Il lui faut aussi de l’engrais au quotidien, même si le ventre est plein d’une chasse fructueuse. Je dois payer la dîme. Vous en voulez encore ? Un jour, un garçon a eu l’audace de croiser mon chemin, il a même pénétré dans mes serres. Fleur, proverbialement curieuse, est venue réclamer caresses et autres signes de soumission. Un formariage en règle. Je vous le dis, je suis esclave de ma fleur. Et elle n’est même pas belle, le comble pour l’animal d’une herboriste (en herbe, je sais).
A la folie
Hors-sol, sans réelle beauté autre que son essence féline, dénuée du parfum que tant de ses congénères fleurs portent en elles, incapable de reproduire les cycles des saisons comme le font mes rosiers... elle est une fleur des champs, le coquelicot parmi les blés, la mauvaise herbe. Oui, c’est exactement cela, une mauvaise fleur, un gourmand. Mais vous savez, l’âme s’habitue à tout, même aux pires agressions. C’est terrible l’incapacité dont nous faisons preuve, nous, humains de toutes conditions ; Nous ne savons pas nous défaire de ce qui fait le quotidien. Les rituels nous construisent ; l’entendre miauler peu avant le lever du soleil, se faire lécher le nez si jamais on refuse de se lever pour la nourrir à l’instant. Invariablement faire comme si de rien n’était quand pour une fois la proie lui échappe. Et apporter, fière de venir déposer le fruit de sa corvée sur votre paillasson, le dernier lézard en date. Ma fleur est de ces variétés sauvages, indignes des jardins proprets de tant de nobles gens. Elle m’est insupportable que voulez-vous, elle est chez elle ici. Une parmi les autres, elle peuple mon jardin, au même titre que les hellébores, les roses et les glaïeuls.

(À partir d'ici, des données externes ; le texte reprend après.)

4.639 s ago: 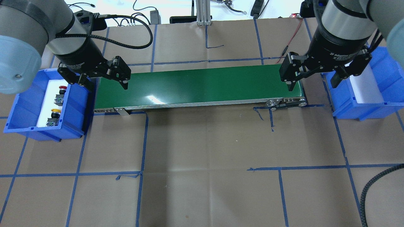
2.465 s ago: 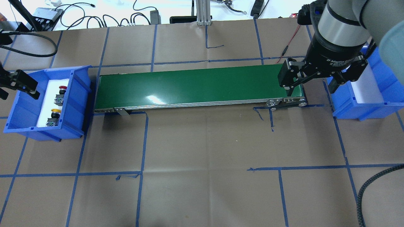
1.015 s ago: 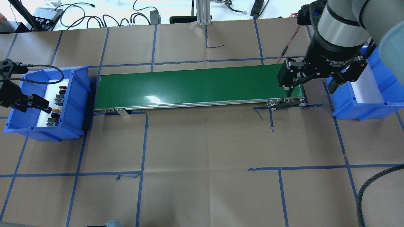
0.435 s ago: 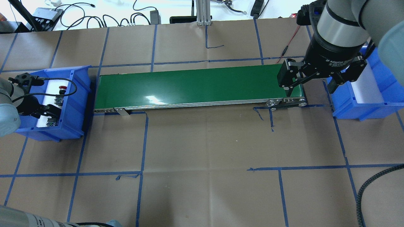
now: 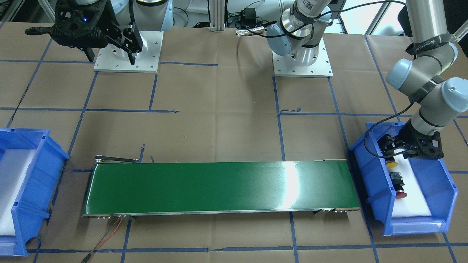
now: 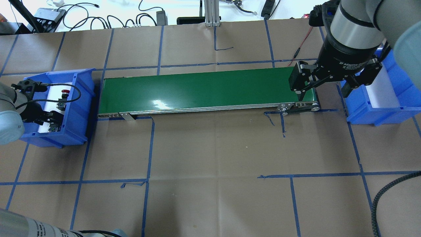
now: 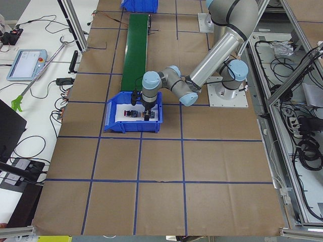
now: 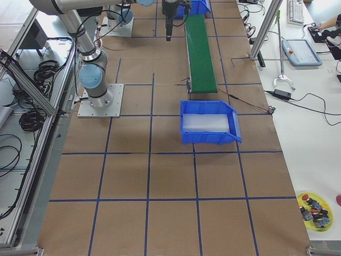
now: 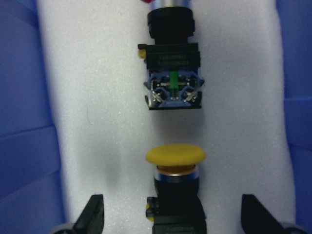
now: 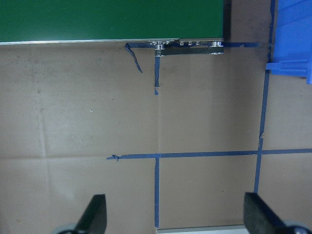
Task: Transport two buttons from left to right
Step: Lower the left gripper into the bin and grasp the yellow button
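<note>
The first pick is in hand. Both buttons are lodged on white foam in the blue bin point(image 5: 370, 179) at the left end of the green conveyor belt point(image 6: 204, 89). The left jaws are released and set astride the black body of the yellow button point(image 9: 175, 187), with no contact seen. Closing on that body is called for next, then a lift over the bin wall onto the belt. The red button point(image 5: 397, 182) lies just beyond the yellow cap and should be spared. Over the belt's right end the right jaws are held spread, grasping nothing, beside the second bin point(image 6: 378, 115).
</note>
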Motion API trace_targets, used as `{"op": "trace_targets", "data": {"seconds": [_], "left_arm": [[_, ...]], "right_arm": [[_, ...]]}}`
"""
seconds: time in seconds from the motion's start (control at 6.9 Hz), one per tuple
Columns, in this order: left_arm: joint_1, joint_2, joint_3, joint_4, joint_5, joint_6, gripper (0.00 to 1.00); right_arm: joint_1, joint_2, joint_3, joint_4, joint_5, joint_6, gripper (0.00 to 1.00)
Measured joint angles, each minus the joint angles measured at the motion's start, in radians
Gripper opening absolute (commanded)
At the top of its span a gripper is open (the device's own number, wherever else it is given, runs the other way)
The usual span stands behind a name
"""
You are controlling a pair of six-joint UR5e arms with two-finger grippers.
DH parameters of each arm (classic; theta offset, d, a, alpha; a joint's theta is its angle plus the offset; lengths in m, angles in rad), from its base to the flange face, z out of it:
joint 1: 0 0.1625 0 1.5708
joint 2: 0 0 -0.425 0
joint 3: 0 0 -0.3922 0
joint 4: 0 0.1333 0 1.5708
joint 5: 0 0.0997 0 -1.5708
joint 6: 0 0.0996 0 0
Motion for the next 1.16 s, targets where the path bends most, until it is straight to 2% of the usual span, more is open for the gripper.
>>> {"op": "trace_targets", "data": {"seconds": [0.14, 0.43, 0.58, 0.87, 1.01, 1.16], "left_arm": [[0.000, -0.002, 0.000, -0.003, 0.003, -0.002, 0.47], [0.001, -0.005, 0.000, -0.012, 0.009, -0.004, 0.09], [0.000, -0.006, 0.004, -0.015, 0.011, -0.007, 0.04], [-0.001, 0.008, 0.033, -0.054, 0.013, -0.014, 0.03], [-0.002, 0.027, 0.078, -0.125, 0.012, -0.014, 0.03], [-0.004, 0.050, 0.154, -0.248, 0.012, -0.014, 0.03]], "right_arm": [[0.000, 0.000, 0.000, 0.000, 0.000, 0.000, 1.00], [0.000, 0.000, 0.000, 0.000, 0.001, 0.000, 1.00], [0.000, 0.000, 0.000, 0.000, 0.001, 0.000, 1.00], [0.000, 0.000, 0.000, 0.000, 0.002, 0.000, 1.00], [0.000, 0.000, 0.000, 0.000, 0.002, 0.000, 1.00], [0.000, 0.000, 0.000, 0.000, 0.002, 0.000, 1.00]]}}
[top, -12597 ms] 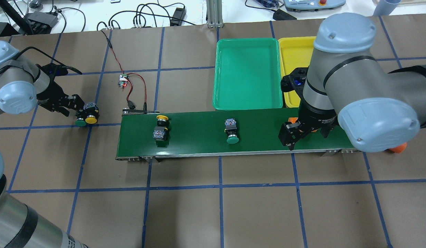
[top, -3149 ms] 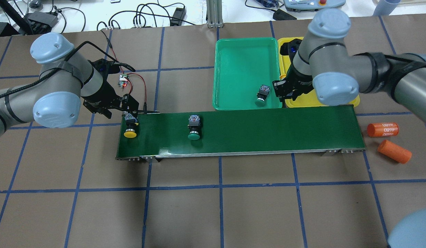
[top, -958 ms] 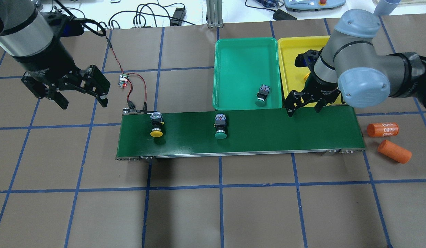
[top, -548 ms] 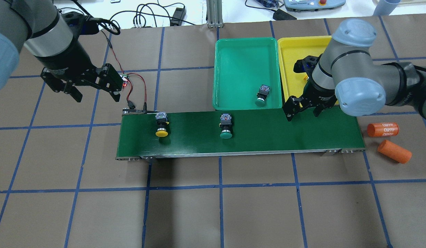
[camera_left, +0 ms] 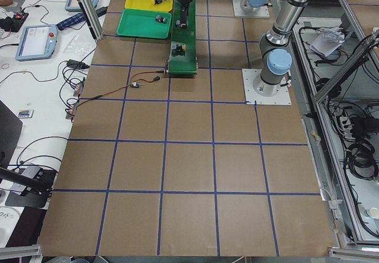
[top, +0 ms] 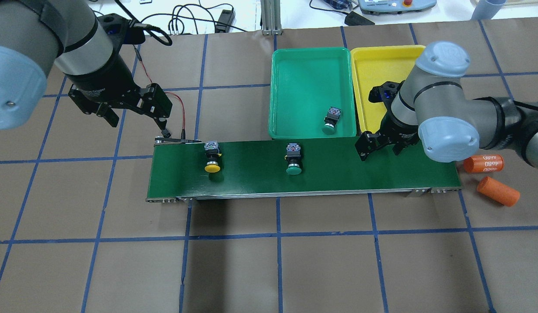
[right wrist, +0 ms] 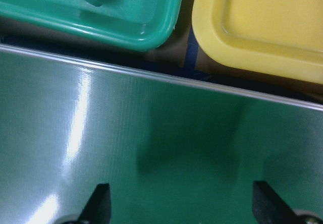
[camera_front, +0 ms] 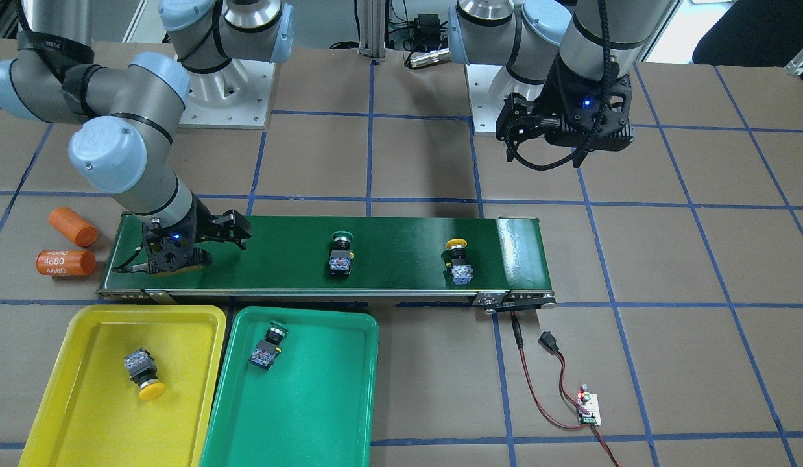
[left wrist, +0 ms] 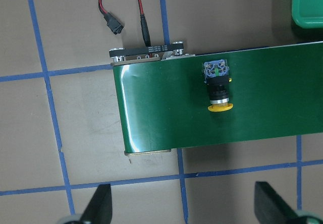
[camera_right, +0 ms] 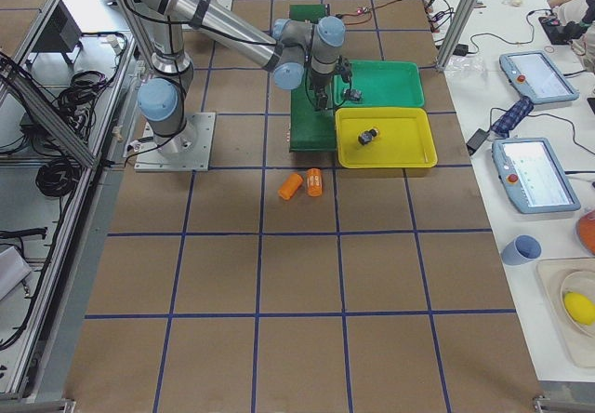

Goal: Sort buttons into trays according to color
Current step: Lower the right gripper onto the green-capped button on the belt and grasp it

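A yellow-capped button [top: 212, 157] and a green-capped button [top: 293, 160] lie on the dark-green conveyor belt [top: 338, 169]. Another green button [top: 331, 119] lies in the green tray [top: 303, 82]. Another yellow button [camera_front: 144, 376] lies in the yellow tray [camera_front: 83, 415]; the right arm hides it in the overhead view. My left gripper [top: 136, 116] is open and empty, high above the belt's left end; its wrist view shows the yellow button [left wrist: 217, 85] below. My right gripper [top: 381, 150] is open and empty, low over the belt's right part, beside the trays.
Two orange cylinders [top: 483, 164] [top: 497, 191] lie off the belt's right end. A small circuit board [camera_front: 588, 410] with red wires sits behind the belt's left end. Cables and pendants lie past the table's far edge.
Both buttons on the belt have ridden to the right. My left gripper has moved right, toward the belt's left end. My right gripper has shifted slightly toward the belt, still open.
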Motion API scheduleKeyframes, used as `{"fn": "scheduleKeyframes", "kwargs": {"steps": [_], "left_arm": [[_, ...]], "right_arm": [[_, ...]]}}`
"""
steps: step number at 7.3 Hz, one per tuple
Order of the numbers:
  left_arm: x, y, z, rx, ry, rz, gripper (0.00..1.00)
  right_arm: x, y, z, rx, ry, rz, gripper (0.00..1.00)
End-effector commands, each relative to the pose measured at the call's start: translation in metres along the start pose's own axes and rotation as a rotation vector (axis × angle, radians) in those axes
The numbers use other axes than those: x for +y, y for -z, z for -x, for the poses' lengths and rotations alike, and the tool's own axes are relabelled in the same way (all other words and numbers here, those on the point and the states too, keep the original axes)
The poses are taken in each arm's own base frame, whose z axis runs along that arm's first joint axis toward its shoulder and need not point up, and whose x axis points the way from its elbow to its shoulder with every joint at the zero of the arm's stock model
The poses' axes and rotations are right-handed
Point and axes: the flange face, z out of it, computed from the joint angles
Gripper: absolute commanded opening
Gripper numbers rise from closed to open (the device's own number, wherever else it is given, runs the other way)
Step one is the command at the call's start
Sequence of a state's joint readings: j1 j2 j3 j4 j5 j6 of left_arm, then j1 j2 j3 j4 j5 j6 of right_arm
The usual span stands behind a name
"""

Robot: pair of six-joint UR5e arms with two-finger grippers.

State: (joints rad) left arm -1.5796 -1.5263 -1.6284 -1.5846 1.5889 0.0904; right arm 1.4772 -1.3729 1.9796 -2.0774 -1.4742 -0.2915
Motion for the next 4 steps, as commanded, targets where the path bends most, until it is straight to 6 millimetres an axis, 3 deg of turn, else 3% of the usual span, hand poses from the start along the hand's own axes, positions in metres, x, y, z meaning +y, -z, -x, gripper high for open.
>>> {"fn": "scheduleKeyframes", "kwargs": {"steps": [1,2,4], "left_arm": [[0.004,0.003,-0.001,0.0,-0.001,-0.001,1.0],[0.005,0.004,-0.001,0.0,-0.001,-0.001,1.0],[0.005,0.005,-0.002,-0.001,-0.002,-0.007,1.0]], "right_arm": [[0.001,-0.003,0.0,-0.003,-0.002,0.0,1.0],[0.001,-0.002,0.001,-0.004,-0.001,-0.003,1.0],[0.001,-0.004,0.023,-0.001,-0.031,0.002,1.0]]}}
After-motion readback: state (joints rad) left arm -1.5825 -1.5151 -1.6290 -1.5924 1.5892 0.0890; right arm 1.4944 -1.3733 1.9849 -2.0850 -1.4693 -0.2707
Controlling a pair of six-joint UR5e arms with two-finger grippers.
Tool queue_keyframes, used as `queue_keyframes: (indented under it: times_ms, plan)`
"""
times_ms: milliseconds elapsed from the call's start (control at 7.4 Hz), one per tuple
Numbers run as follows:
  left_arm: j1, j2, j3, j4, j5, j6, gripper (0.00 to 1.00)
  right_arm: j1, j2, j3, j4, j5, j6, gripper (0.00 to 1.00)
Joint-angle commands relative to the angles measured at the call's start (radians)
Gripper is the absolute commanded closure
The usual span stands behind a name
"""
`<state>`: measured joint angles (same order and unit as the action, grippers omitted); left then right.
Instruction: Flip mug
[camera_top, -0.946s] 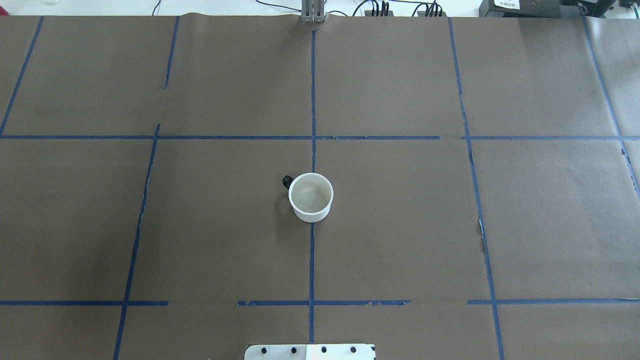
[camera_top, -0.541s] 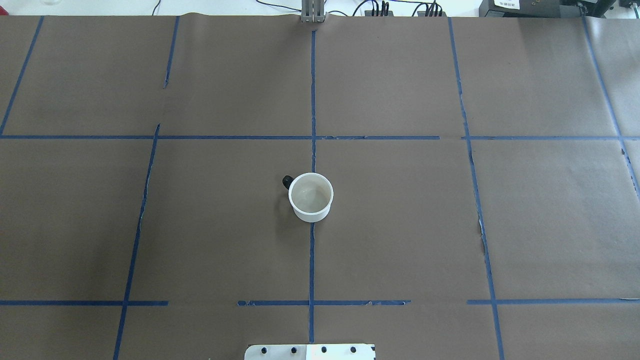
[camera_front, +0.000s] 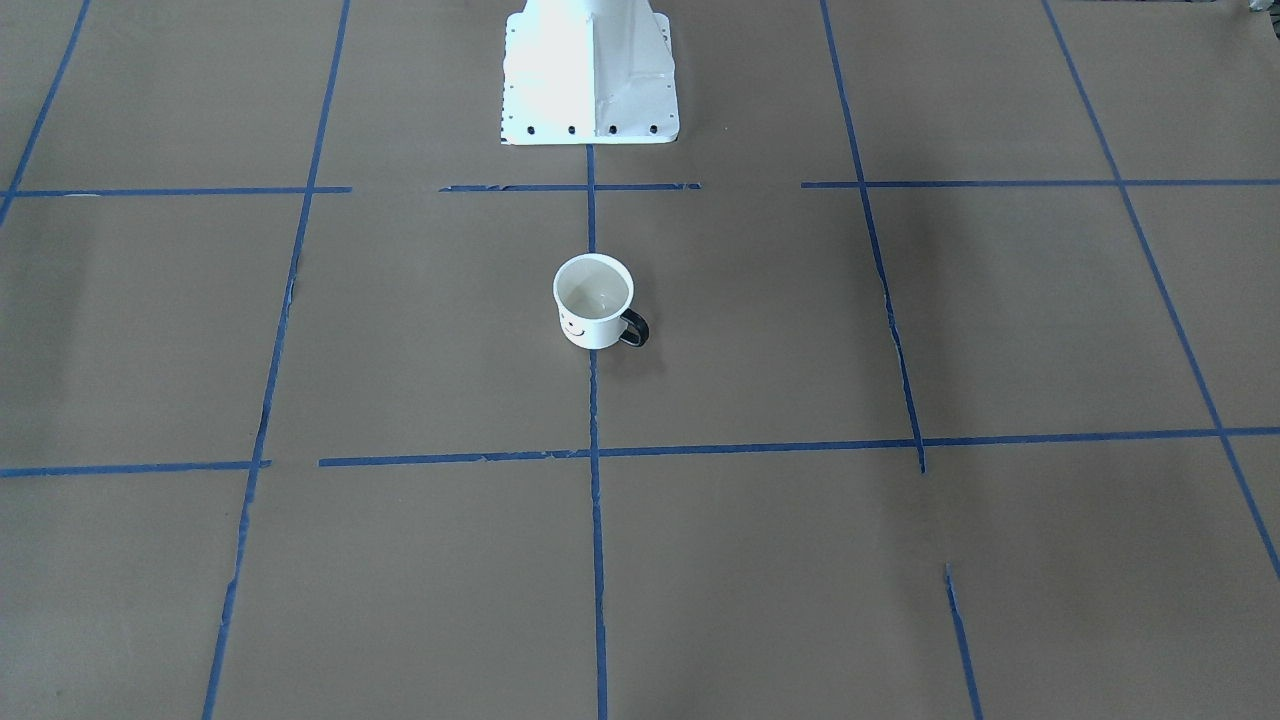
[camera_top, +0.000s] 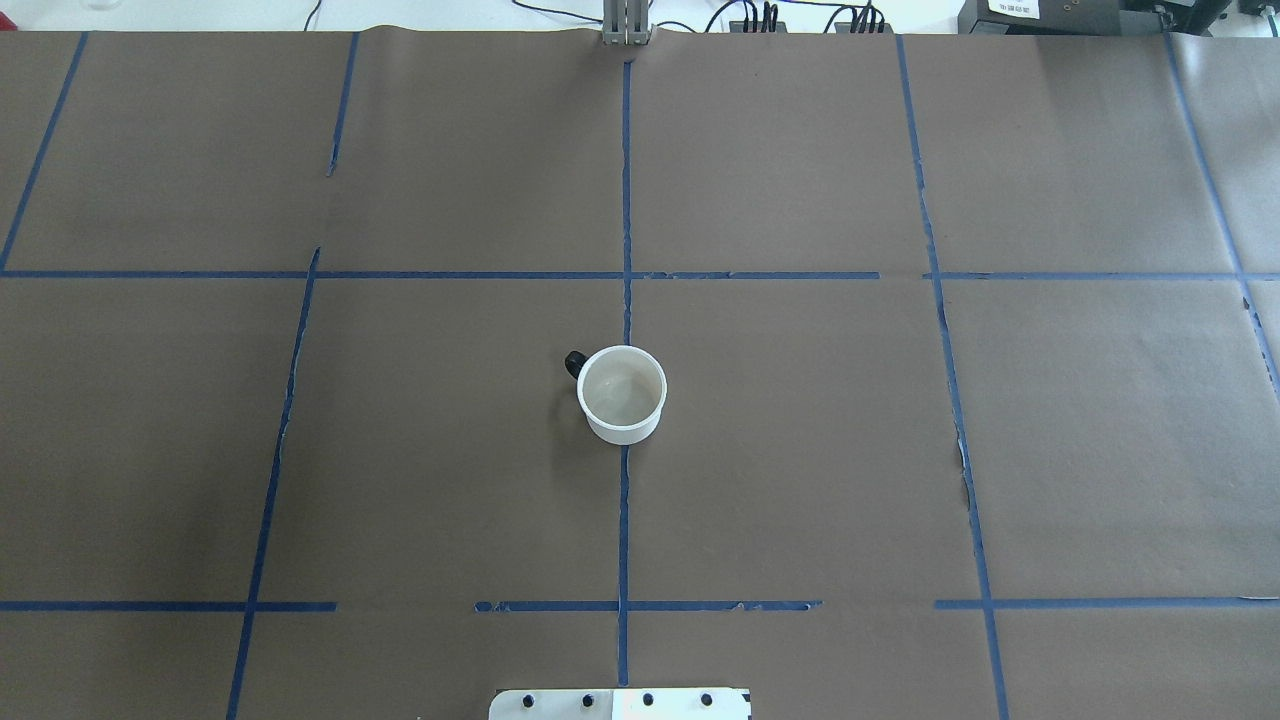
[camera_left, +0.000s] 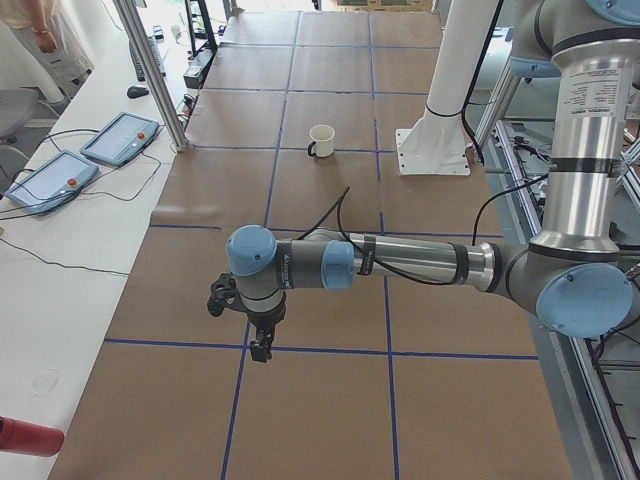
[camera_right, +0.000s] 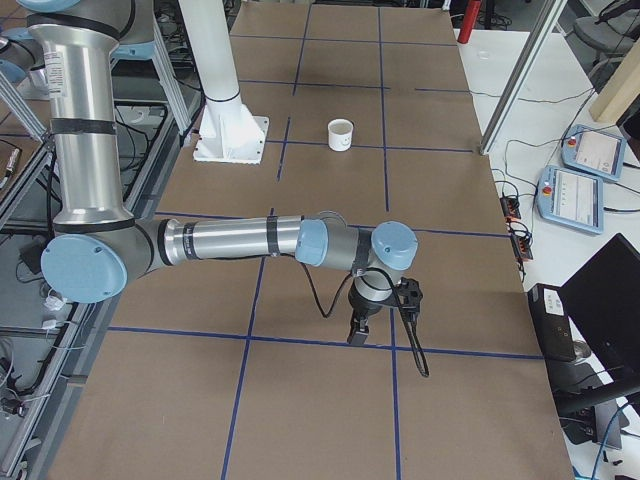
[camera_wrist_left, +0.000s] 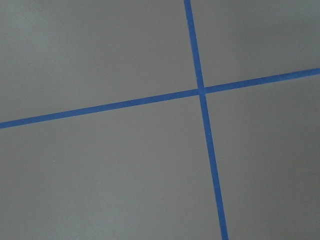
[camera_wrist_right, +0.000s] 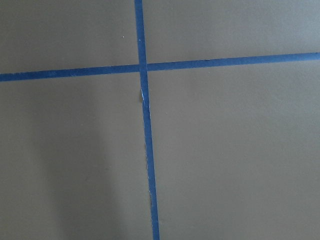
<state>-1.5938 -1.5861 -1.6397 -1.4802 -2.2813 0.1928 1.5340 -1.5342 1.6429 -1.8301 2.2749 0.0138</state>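
The mug (camera_top: 622, 393), white with a black handle, stands upright and mouth-up at the table's middle on a blue tape line. In the front-facing view the mug (camera_front: 594, 302) shows its smiley face, handle to the view's right. It also shows small in the left view (camera_left: 321, 140) and the right view (camera_right: 341, 134). My left gripper (camera_left: 259, 349) hangs far from the mug near the table's left end. My right gripper (camera_right: 357, 336) hangs near the right end. Both show only in side views, so I cannot tell whether they are open or shut.
Brown paper with a blue tape grid covers the table (camera_top: 800, 450). The white robot base (camera_front: 588, 70) stands behind the mug. Two teach pendants (camera_left: 90, 155) and cables lie on the white bench beyond the far edge. Both wrist views show only tape crossings.
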Motion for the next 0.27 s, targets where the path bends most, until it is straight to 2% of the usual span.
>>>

Je n’ai pas la volonté de l’arracher un jour. Si elle part avant moi, sa place sera ici, sous terre, avec ses sœurs. Un bulbe de plus, comme une autre.
Je t’aime
Thème à la folie : Fleur
Défragmentation
Alyona reçoit un soir de l’été 2049 ce petit parchemin mâtiné de bergamote. Les deux amies se connaissent, depuis longtemps et moins longtemps. Ce hibou comporte une révélation, intime. Mais ce n’est pas tant le secret que ce qu’il signifie. Ivanovna parle peu d’elle, par pudeur et par éducation. Ceux qui la connaissent vraiment la savent tiraillée entre ce désir de vivre à pleins poumons et la nécessité de la dignité qu’on lui a inculquée. Cela, Alyona le comprendra sans doute. En échange de cette audace qui lui fit appeler Alyona par un surnom venu du coeur, elle termine sa lettre par un petit nom que sa grand-mère maternelle lui avait donné. C’est là la marque d'une immense confiance.
Peut-être le signe d’une intrication.
Peut-être le signe d’une intrication.